All three U.S. networks vied to produce the most informed blastoff-to-splashdown coverage. NBC slated readings by performers such as James Earl Jones and Julie Harris—they were to read poems about the Moon. ABC commissioned the jazz legend Duke Ellington to compose a new musical composition—titled “Moon Maiden”—inspired by the landing; he would also sing its lyrics while the astronauts made their lunar debut. CBS lined up Orson Welles to narrate science fiction material from London, including a remake of his own infamous 1938 radio drama,
War of the Worlds
, in a panoply of race-to-the-moon nostalgia. “Now the Moon has yielded, not merely to man’s imagination,” Welles said with his great voice of authority, “but to his actual presence.”

Dick Salant of CBS News spoke for all the network presidents, in a sense, when he said
Apollo 11
presented some of the most “formidable challenges” in electronic history. The network’s main asset was Cronkite, covering his twenty-first manned flight. CBS had arranged for models and simulations to demonstrate (in color) what was happening whenever NASA footage (which was black and white) was unavailable. Cronkite would need a lot of cutting-edge techniques to compete with NBC and ABC. And Paley, recognizing that this was history in the making, opened his pocketbook wide.

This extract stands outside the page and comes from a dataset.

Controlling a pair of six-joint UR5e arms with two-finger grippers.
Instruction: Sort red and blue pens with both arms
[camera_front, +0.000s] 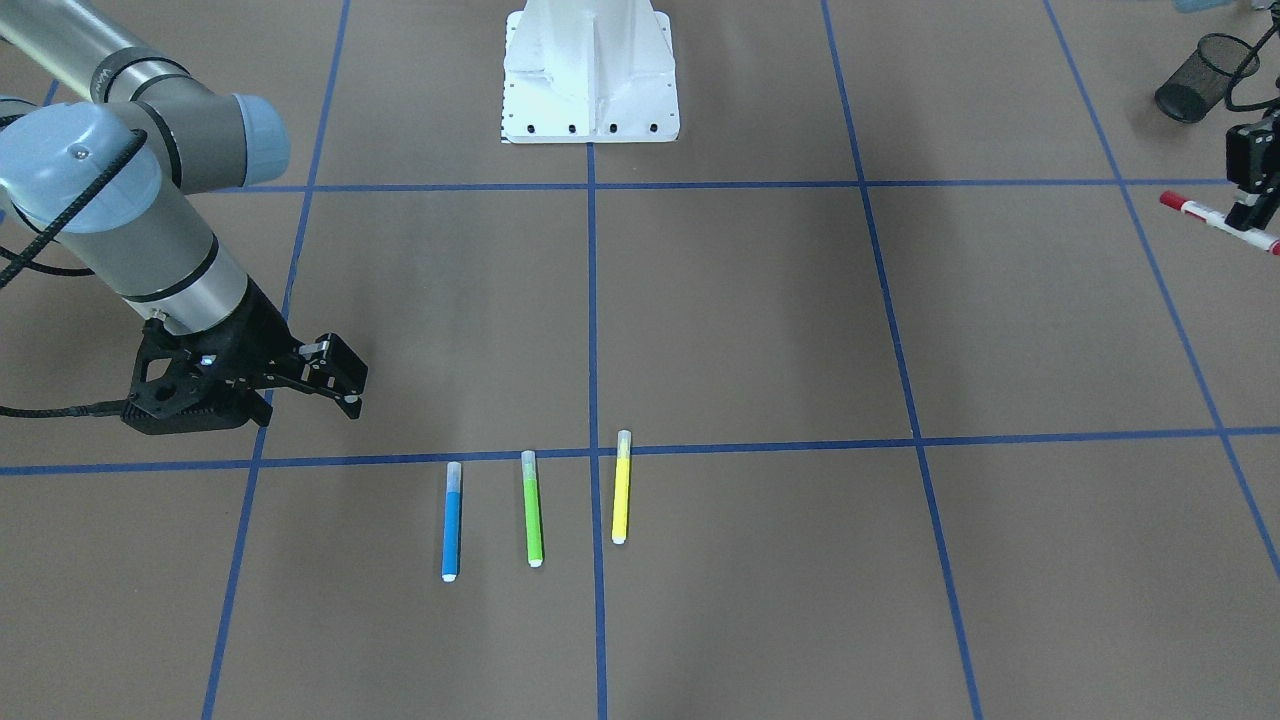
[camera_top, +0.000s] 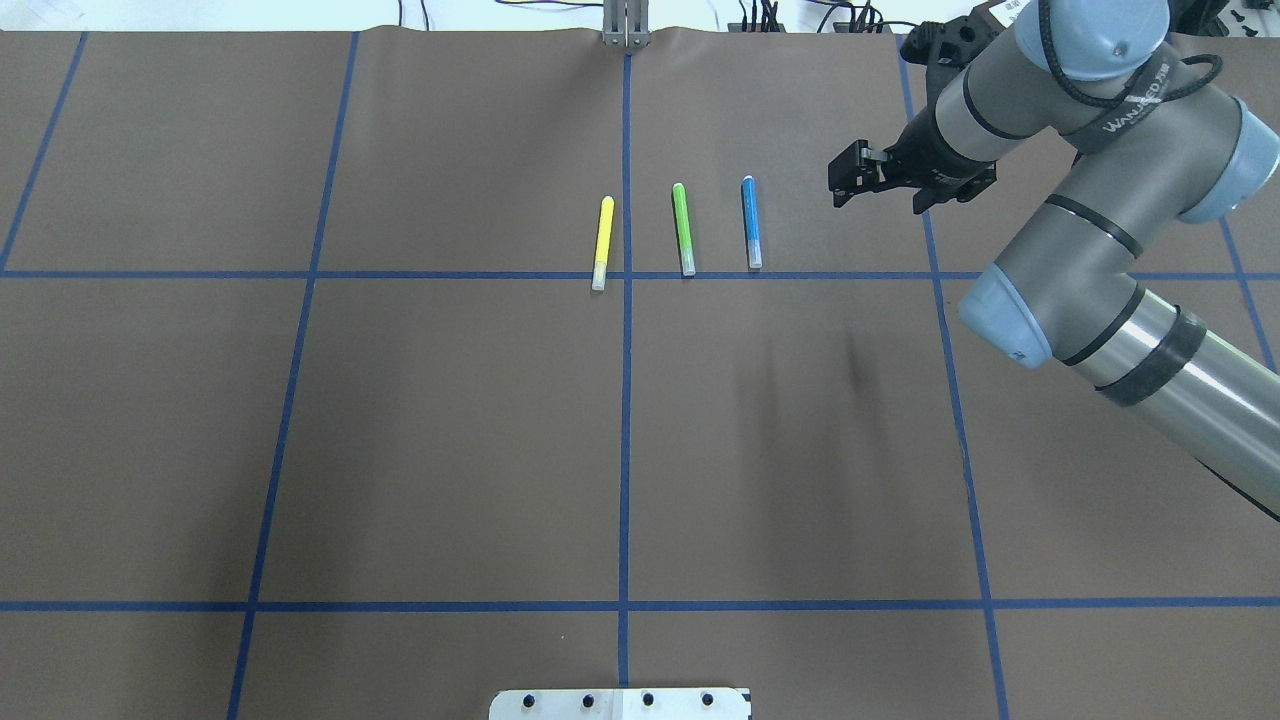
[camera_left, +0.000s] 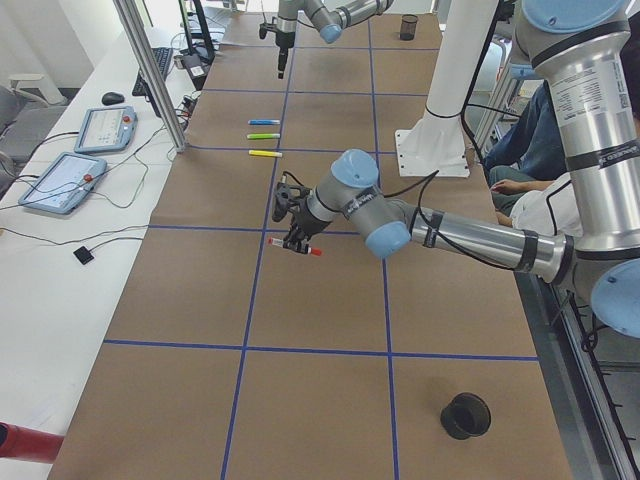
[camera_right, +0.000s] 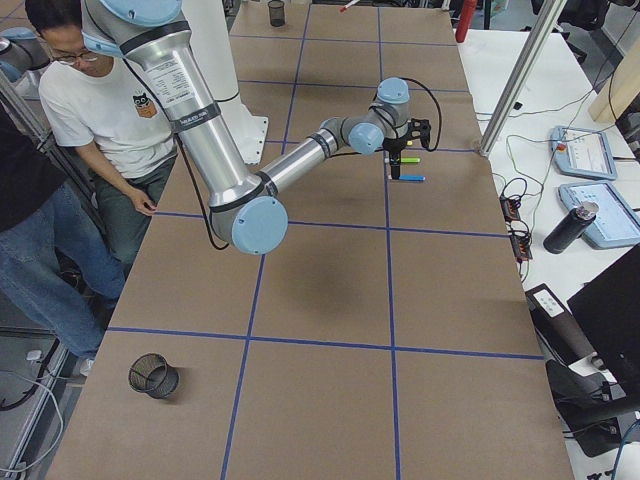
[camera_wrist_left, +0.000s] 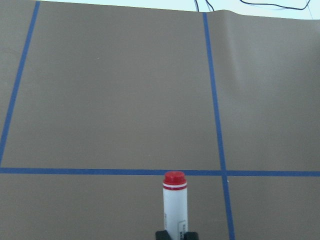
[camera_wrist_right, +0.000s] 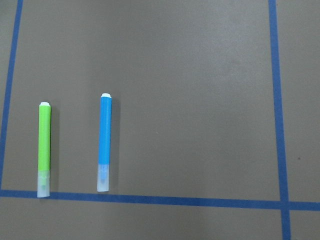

At the CBS News studio at Kennedy Space Center’s press site, the preproduction team was chased away on Wednesday, July 16, as the
Apollo 11
countdown to liftoff grew closer and closer. Only Cronkite (attached to his Smith-Corona, like the editor in
The Front Page
) and former Mercury astronaut Wally Schirra, producer Joan Richman, stage manager David Fox, and a few cameramen and technicians were allowed to remain in CBS’s tiny Cape Kennedy studio. “I don’t suppose,” Cronkite confided to Schirra, “we’ve been this nervous since back in the early days of
Mercury
.”

There was a debate at CBS News over which veteran astronaut to have as Cronkite’s color man for
Apollo 11
. If fame was the main criterion, then Alan Shepard or John Glenn was the obvious choice. But Cronkite had developed a special affinity for “Wally” Schirra since he had done a half-hour prime-time
Sigma 7
preview broadcast from Florida in September 1962. To get Salant to offer Schirra a handsome retainer for exclusivity, Cronkite spread the rumor that ABC was after him. That quickly seized Salant’s attention. The Cronkite-Schirra chemistry worked so well that the duo broadcast together from
Apollo 11
all the way to
Apollo 17
, and became known in CBS display ads as “Walter to Walter” coverage.

When Mission Control in Houston said on the morning of July 16, “We are still a go with
Apollo 11
. . . 30 seconds and counting,” the tension in the CBS booth was overwhelming. At liftoff, Cronkite was speechless. Those present worried that he was so transfixed by the rise that he’d forgotten he was on air. David Fox broke the ice by whispering to Cronkite, “There she goes! It’s beautiful,” and giving a thumbs-up. But the CBS anchorman stayed quiet a little longer. Cronkite knew, from experience, that no voice should ever interrupt a reverie.

The towering Saturn V was 111 meters (363 feet) tall, about the height of a thirty-six-story building and 18 meters (60 feet) taller than the Statue of Liberty. Fully fueled for liftoff, the Saturn V weighed the equivalent of four hundred elephants. Its five large engines produced 160 million horsepower and 7.6 million pounds of thrust, generating more power than eighty-five Hoover Dams. Once Cronkite realized that the rocket wasn’t going to explode, he snapped out of his trance. “Oh boy, oh boy, it looks good, Wally,” he said joyously. “Building shaking. We’re getting the buffeting we’ve become used to. What a moment! Man on the way to the Moon! Beautiful.”